Across the entries below, how many lines have the string "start" in them? Reply with only the number.
*** Opening of Exercise material ***
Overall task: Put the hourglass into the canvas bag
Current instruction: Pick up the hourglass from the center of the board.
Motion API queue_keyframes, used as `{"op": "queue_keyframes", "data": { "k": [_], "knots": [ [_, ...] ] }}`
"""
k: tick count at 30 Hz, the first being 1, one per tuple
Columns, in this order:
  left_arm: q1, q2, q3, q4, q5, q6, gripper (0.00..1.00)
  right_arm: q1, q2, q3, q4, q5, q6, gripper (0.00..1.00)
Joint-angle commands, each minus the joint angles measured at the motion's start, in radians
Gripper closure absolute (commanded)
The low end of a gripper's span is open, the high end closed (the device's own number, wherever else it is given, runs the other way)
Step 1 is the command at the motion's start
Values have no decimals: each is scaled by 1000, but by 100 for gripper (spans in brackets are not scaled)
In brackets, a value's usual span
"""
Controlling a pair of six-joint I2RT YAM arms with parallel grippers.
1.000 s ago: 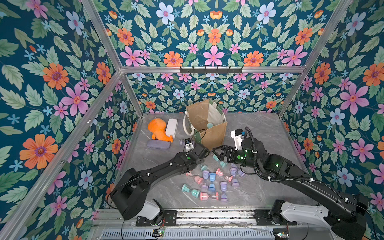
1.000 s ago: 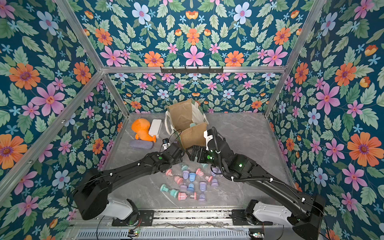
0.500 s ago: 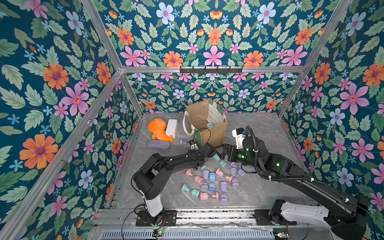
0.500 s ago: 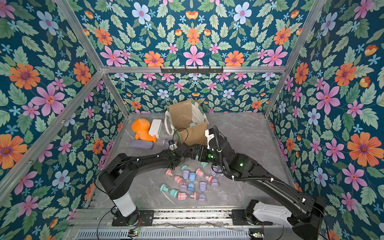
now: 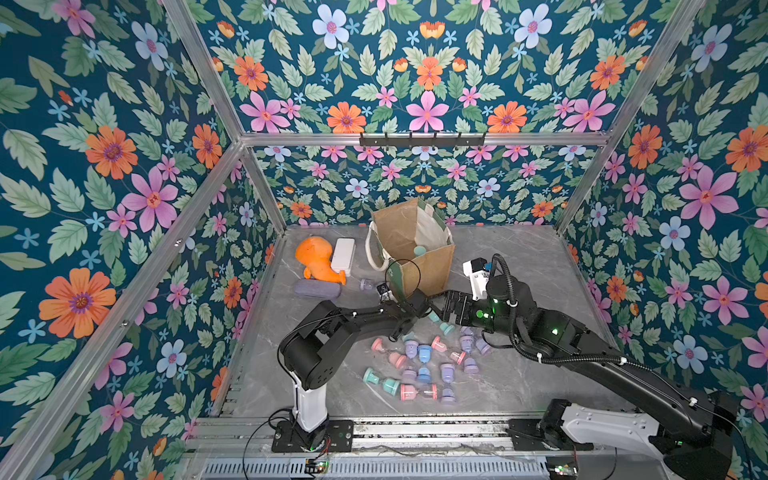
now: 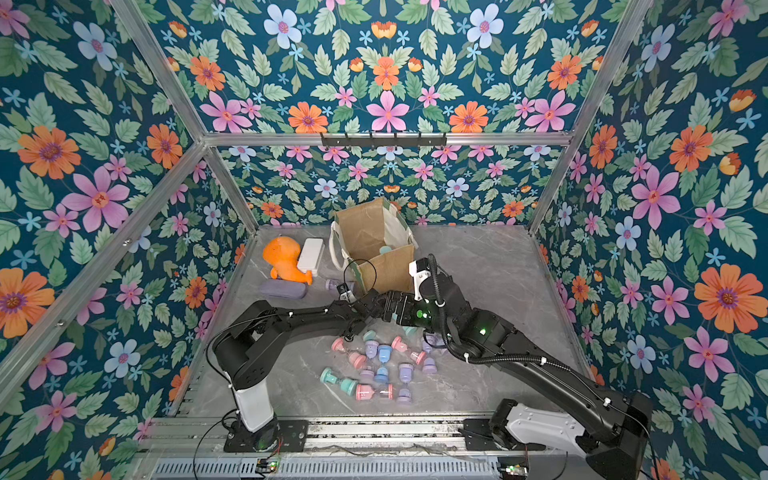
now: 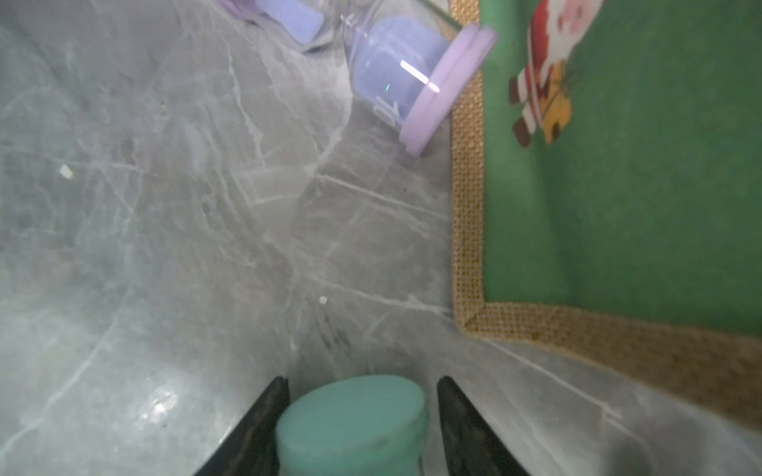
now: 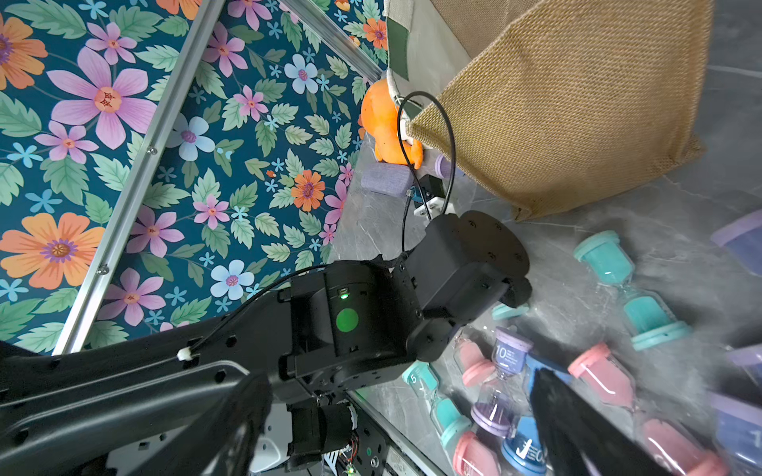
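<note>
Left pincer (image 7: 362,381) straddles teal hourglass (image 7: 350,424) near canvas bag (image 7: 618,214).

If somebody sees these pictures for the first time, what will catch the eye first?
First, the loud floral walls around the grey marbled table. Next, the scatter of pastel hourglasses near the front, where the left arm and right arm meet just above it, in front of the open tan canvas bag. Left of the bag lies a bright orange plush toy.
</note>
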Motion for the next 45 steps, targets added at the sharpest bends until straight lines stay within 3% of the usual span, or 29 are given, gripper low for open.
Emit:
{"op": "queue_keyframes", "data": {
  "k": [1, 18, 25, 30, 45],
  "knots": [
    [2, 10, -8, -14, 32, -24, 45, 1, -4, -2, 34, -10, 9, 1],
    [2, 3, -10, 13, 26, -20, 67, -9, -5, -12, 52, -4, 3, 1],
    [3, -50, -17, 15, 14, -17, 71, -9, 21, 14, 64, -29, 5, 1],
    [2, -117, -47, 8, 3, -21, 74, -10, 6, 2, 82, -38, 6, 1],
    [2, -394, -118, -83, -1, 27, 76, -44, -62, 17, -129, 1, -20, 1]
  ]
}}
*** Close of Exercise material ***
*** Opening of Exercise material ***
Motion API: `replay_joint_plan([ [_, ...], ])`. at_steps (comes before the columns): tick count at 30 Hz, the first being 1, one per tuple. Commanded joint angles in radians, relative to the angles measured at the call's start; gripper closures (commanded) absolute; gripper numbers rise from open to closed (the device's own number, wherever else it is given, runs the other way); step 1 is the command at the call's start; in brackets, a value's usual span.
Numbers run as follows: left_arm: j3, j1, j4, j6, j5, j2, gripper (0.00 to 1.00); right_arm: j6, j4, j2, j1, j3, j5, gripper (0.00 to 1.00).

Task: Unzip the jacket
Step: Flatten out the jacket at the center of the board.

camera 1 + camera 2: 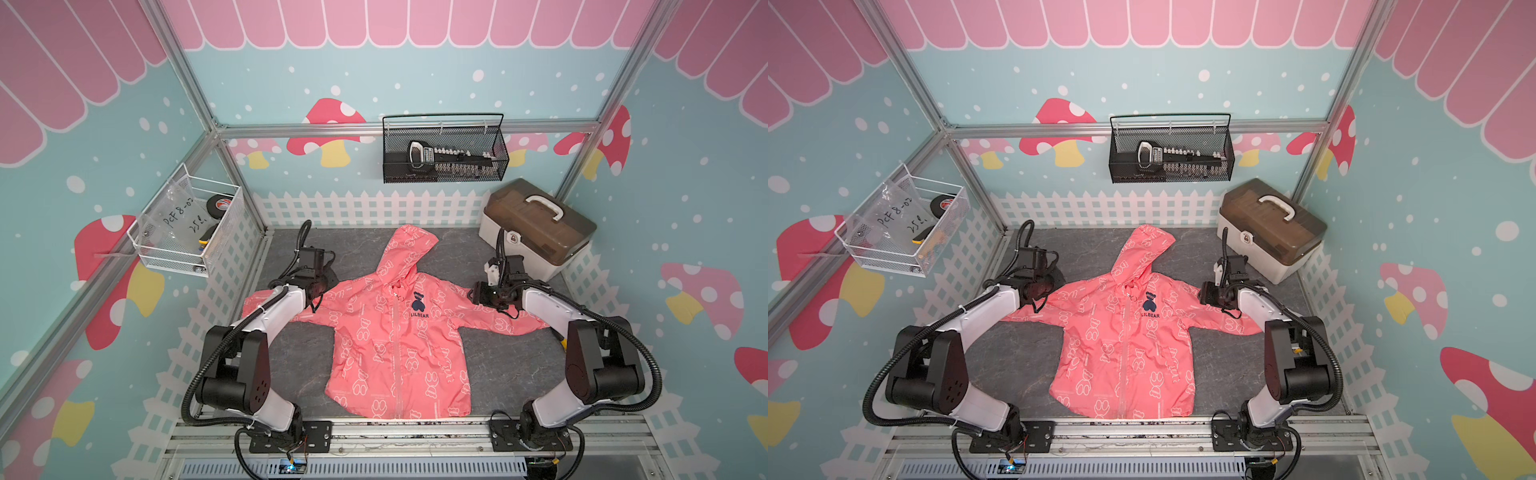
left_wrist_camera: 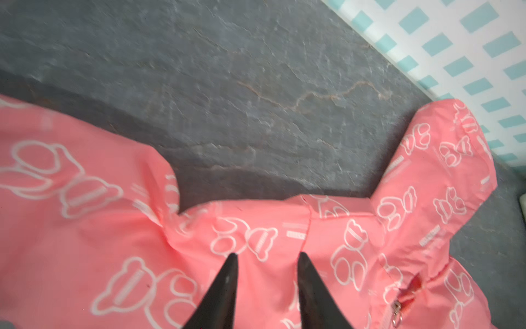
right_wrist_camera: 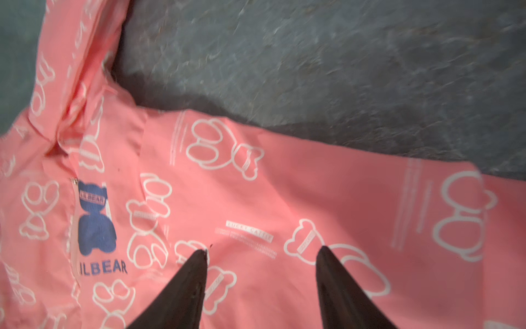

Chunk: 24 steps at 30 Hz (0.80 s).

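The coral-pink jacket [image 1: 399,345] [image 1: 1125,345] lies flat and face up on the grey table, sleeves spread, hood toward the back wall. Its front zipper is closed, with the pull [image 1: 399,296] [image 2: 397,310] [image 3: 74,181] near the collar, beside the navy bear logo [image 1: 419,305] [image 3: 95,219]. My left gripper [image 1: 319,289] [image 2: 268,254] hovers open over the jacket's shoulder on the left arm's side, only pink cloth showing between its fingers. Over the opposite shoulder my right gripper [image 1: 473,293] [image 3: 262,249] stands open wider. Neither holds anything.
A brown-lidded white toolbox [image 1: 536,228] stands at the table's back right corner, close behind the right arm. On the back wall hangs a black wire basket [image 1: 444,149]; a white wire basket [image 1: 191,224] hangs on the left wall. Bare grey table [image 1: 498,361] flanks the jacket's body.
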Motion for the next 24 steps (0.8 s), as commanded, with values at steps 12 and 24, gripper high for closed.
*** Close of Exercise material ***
Exercise solution: 3